PROBLEM DESCRIPTION
Where the word "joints" occurs in a line of the listing, please copy the line.

INFORMATION SHOWN

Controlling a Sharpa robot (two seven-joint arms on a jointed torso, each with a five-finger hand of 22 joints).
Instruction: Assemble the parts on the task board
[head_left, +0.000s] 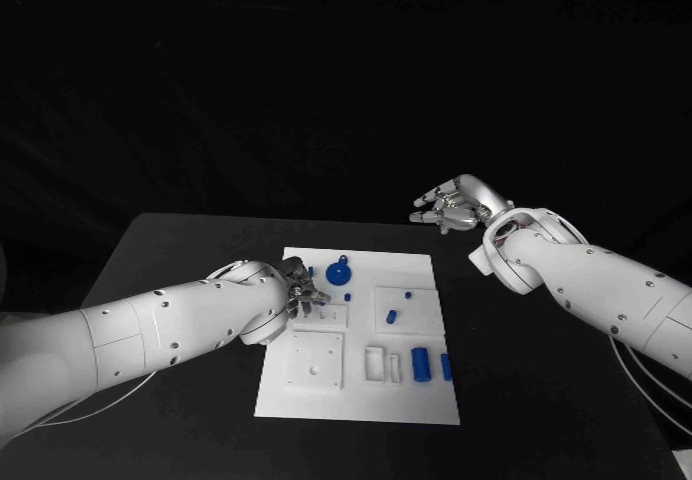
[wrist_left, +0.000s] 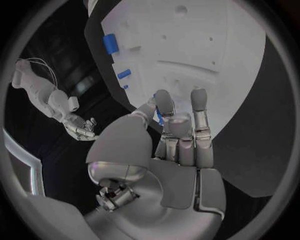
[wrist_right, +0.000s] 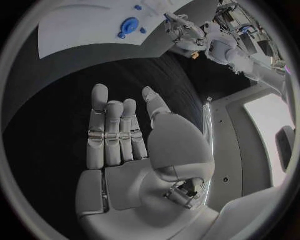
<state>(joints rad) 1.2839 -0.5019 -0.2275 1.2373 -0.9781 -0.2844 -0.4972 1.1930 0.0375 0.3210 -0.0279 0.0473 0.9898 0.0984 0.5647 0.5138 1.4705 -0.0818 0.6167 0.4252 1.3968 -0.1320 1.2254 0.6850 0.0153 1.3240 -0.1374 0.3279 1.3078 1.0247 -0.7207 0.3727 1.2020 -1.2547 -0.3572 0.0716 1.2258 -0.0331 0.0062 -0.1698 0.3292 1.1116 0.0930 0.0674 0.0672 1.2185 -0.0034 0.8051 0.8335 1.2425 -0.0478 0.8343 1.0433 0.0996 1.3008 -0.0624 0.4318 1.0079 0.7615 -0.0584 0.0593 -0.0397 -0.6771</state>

OUTPUT OF THE EXERCISE
Controlling a Sharpa robot (two seven-joint arms on a jointed torso, each with a five-finger hand of 22 joints).
<state>(joints rad) 1.2839 -0.5019 -0.2275 1.2373 -0.9781 -0.2844 -0.4972 1.1930 0.0375 0.3210 -0.0279 0.0473 0.9898 0.0984 0.5647 0.5138 1.4705 -0.0818 0.6167 0.4252 1.3968 -0.1320 1.2254 0.6850 0.0153 1.3240 -0.1374 0.3279 1.3078 1.0247 -0.7207 0.3727 1.2020 -1.2547 -0.3572 0.0716 1.2258 -0.0331 0.0062 -0.1698 0.3292 1.1116 0.0930 0.0674 0.0672 1.2185 -0.0034 0.8051 0.8335 1.2425 -0.0478 0.8343 1.0433 0.0996 1.3008 -0.0624 0.4318 1.0079 0.7615 -0.0584 0.0593 -0.0397 -0.6771</state>

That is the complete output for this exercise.